Well, it is pretty obvious, but still … Trust is built only by being honest in passive recruiting. Do not give a rosy, ‘selling’ view of the company. Also, approach people only with useful information. It’s nice if you can write a friendly and interesting email. But, ultimately, passive candidates will consider changing jobs if they have a clear, trustworthy picture of what you can offer them. No matter it relates to a company’s culture and values as well as perks and benefits or salary. Candidates usually also want to know about the job expectations, workload, and how taking on a new role will impact their career. Salary transparency is also one of the top reasons for tech talent to start negotiating with a company.

So, don’t oversell. Find a compromise, the golden middle of what’s going to make both you, and the candidate happy. Such an approach will help build and nurture long-term candidate relationships, a cornerstone of recruitment. But be careful as they can also collapse as easy as a house of cards.

Try also connect as an industry expert rather than as a recruiter. In its essence, the recruiter’s job is to help professionals find an opportunity that is going to be the right fit for them. Even if it is not within your current company.
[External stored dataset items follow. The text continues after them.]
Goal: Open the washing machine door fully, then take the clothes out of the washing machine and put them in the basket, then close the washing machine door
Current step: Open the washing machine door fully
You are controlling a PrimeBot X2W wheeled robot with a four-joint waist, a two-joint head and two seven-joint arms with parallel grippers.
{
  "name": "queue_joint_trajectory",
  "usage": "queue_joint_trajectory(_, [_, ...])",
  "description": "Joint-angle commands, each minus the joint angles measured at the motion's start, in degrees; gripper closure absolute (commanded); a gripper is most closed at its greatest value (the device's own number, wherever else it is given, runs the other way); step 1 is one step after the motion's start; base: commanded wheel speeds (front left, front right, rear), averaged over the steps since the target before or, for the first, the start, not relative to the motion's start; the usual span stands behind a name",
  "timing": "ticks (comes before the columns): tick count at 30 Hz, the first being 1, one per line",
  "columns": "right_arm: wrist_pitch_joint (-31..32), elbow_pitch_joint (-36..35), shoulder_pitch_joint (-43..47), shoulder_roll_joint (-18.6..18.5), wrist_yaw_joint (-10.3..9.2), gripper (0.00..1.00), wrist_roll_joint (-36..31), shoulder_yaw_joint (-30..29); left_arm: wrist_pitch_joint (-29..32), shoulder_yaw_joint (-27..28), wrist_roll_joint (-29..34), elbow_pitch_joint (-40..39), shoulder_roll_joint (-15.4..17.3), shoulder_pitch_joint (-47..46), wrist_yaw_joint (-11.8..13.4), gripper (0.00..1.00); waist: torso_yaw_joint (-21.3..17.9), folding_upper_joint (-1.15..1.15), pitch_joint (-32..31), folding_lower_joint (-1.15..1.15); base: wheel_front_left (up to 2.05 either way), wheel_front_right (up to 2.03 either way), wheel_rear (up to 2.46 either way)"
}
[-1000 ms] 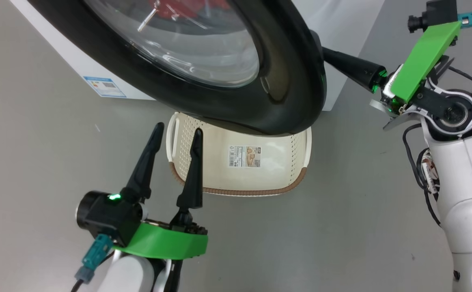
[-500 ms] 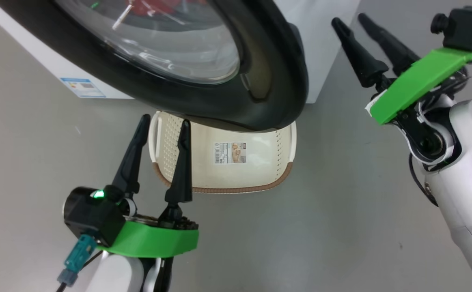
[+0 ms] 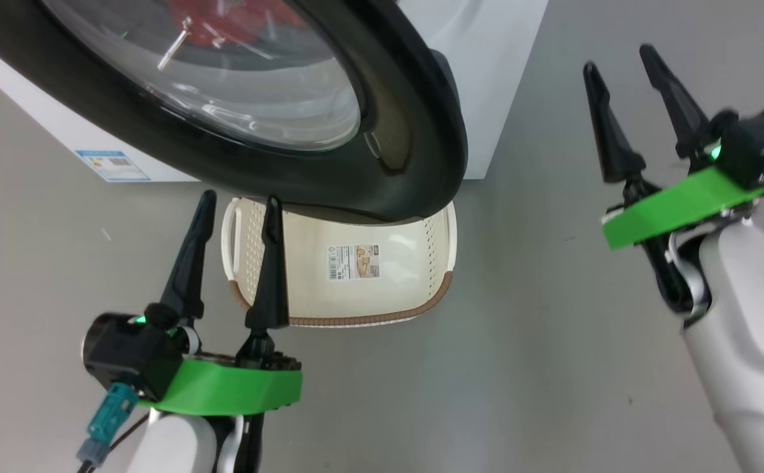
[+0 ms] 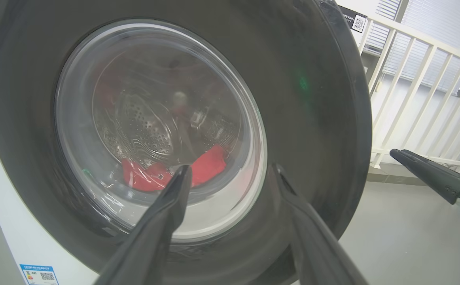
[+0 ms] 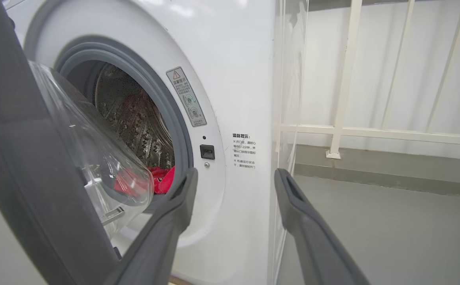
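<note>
Left gripper [image 3: 239,197] is hovering at 7 o'clock in the head view, fingers spread wide, carrying nothing, tips near the basket [image 3: 355,320] left handle. The washing machine door [image 3: 414,131] is hanging part-open, overhanging the basket's far half. The clothes [image 3: 237,13] are lying inside the washing machine [image 3: 493,79], red showing through the glass at 11 o'clock. Right gripper [image 3: 618,58] is sitting at 3 o'clock, wide, empty, apart from the door. Risks as I'm reading it: the door is blocking the drop path into the basket. An arm reaching in now is likely clipping the rim, and a low push is shoving the basket.
</note>
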Motion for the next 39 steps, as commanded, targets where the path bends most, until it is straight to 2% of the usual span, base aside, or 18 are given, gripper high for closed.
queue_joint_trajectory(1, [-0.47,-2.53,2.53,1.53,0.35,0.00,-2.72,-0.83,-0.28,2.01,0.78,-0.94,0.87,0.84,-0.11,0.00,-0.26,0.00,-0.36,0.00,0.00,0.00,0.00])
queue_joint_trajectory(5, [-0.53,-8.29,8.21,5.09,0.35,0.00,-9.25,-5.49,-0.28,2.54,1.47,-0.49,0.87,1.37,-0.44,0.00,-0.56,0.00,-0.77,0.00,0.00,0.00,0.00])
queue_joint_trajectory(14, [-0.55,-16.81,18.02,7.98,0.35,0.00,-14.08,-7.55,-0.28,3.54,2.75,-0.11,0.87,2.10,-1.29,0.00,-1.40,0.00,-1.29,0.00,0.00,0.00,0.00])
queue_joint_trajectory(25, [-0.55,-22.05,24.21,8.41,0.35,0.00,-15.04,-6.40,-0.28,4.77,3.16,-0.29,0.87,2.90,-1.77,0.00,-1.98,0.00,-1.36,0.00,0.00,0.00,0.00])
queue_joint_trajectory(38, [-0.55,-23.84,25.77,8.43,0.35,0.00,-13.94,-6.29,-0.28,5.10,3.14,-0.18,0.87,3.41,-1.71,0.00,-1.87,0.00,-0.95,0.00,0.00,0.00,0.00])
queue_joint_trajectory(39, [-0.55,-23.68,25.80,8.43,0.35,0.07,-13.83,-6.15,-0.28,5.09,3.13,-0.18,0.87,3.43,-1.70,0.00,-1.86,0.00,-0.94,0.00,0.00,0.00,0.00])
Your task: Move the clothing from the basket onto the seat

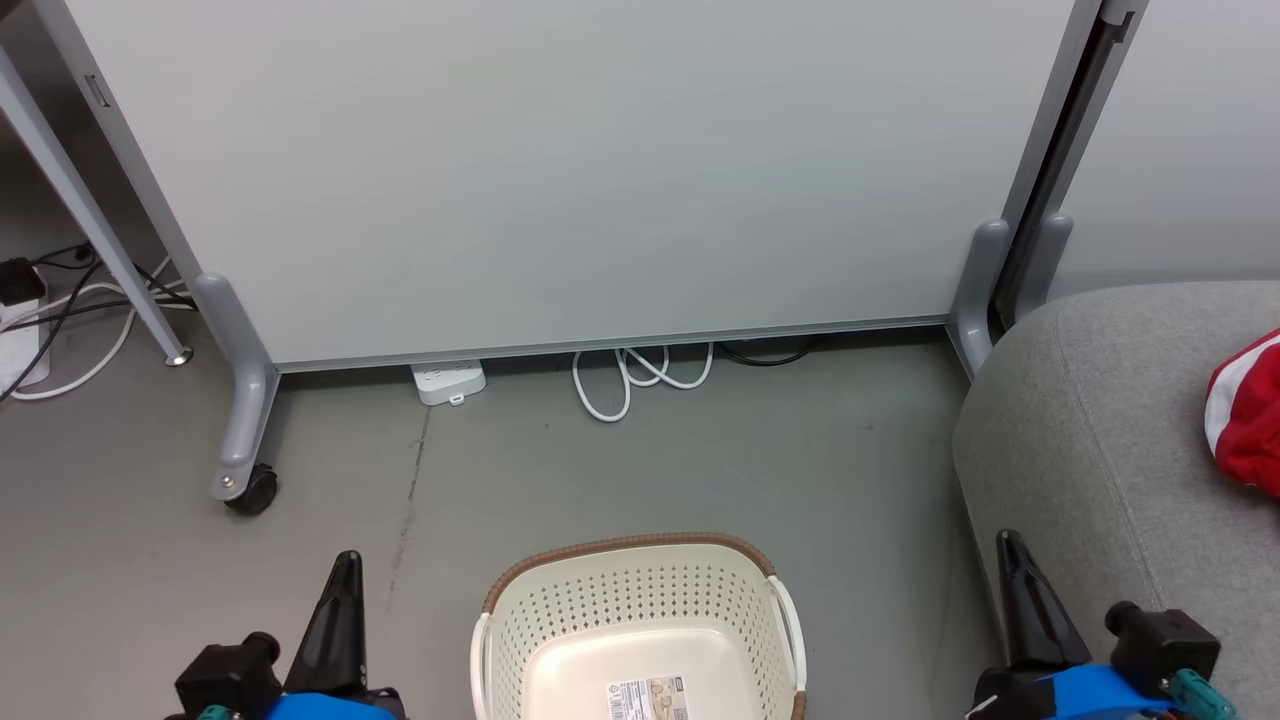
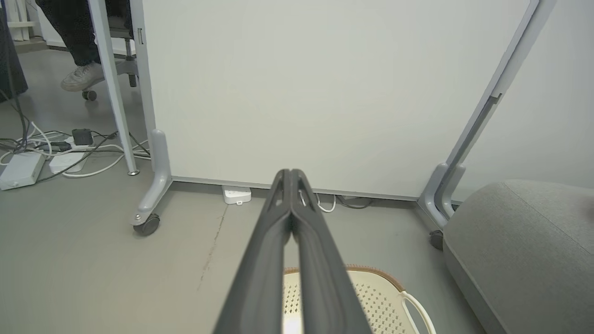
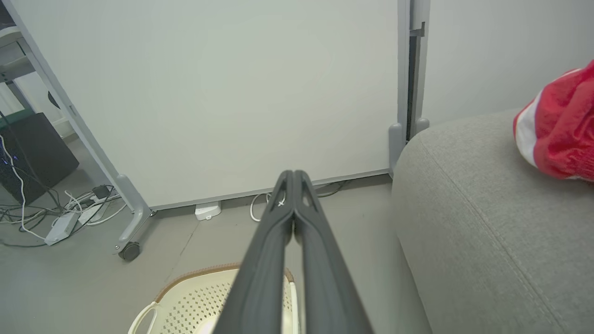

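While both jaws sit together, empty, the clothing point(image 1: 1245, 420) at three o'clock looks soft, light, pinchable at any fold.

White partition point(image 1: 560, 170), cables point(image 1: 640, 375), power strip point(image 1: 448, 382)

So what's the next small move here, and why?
Probably a slight downward head tilt to see the whole basket, cut off at the bottom edge. Its visible base is bare but for a label, red clothing lies on the seat, and the left gripper and right gripper are shut, holding nothing.
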Robot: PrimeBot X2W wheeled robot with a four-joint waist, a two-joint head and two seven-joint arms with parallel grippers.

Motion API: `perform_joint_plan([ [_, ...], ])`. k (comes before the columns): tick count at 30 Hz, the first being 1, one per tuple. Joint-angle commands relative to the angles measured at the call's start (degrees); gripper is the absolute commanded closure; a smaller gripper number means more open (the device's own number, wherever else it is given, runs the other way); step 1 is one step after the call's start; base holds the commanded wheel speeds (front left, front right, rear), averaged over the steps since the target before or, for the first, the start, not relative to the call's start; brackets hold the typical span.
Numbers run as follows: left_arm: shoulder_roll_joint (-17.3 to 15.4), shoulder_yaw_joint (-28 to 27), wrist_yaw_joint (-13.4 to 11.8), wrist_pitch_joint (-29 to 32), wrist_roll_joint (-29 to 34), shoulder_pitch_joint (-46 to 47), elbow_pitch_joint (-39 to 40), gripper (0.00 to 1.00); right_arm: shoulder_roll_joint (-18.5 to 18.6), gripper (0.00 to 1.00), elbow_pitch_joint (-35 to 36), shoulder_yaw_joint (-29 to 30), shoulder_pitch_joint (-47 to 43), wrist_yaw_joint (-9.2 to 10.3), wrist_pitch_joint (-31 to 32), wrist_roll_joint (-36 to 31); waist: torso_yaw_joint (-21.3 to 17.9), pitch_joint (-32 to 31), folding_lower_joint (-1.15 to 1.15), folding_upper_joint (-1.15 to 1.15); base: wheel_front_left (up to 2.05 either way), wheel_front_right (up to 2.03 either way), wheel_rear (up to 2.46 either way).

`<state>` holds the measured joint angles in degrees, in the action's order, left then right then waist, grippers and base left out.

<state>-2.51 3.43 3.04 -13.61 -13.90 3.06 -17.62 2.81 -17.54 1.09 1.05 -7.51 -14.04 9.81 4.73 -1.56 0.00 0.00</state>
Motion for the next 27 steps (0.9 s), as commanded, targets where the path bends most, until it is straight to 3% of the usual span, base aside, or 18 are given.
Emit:
perform_joint_plan([
  [1, -0.15, -0.92, 0.28, 0.67, -2.75, 1.19, 0.82, 1.0, 0.08, 1.0, 0.87, 0.45, 1.15, 0.0, 0.77, 3.06, -0.09, 0.03, 0.0, 0.0, 0.0, 0.0, 0.0],
  [27, -0.26, -3.66, 1.68, 6.81, -27.64, 1.79, 2.16, 1.0, 0.09, 1.0, 2.15, 1.89, 2.4, 0.01, 7.06, 29.17, -1.09, 0.4, 0.0, 0.0, 0.0, 0.0, 0.0],
])
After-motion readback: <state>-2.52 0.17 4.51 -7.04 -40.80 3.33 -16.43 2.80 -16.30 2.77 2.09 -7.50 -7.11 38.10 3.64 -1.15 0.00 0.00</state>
Playing the role of a career coach or career advocate and steering the conversation towards the work that the candidate will do each day and how that aligns with their goals (or not) or recommending other job openings that might interest them will also build trust, loyalty and integrity.

Step 4: Manage a pipeline effectively

Even front-line recruiters face serious challenges filling critical roles, and much of the problem stems from an inability to establish, nurture and grow a sustainable talent pipeline. As it is pretty hard to maintain involved communication with past candidates and stay up-to-date on all promising candidates.

Well, it is obvious that your pipeline should be automated. However, it is not enough. You can easily search for Java or SEO, but empirical skillsets and experience don’t always tell the whole story. The information stored in a database is usually a resume-like, explaining what the candidate has done in the past, and doesn’t give insight into what motivates the individual, what career aspirations each one has and the intent behind ‘considering the current opportunity’. The deeper you go in understanding what motivates each candidate, the faster and more predictably you’ll be able to move them through the candidate lifecycle to employment.

So recruiters should take active steps, use established tools and best practices, change the mindset to build predictability and usability back into their candidate pipelines. The more personal details, thoughts and observations you’ll include into profiles, the better positioned you’ll be to engage in a transparent and successful negotiation with your passive candidate.

So, get in gear with an active pool of vetted candidates; drill down into more than just attributes to determine the right fit; engage candidates with a more meaningful recruiting experience, add transparency into your process, and you’ll become a better practitioner of shaping and aligning passive recruiting activities.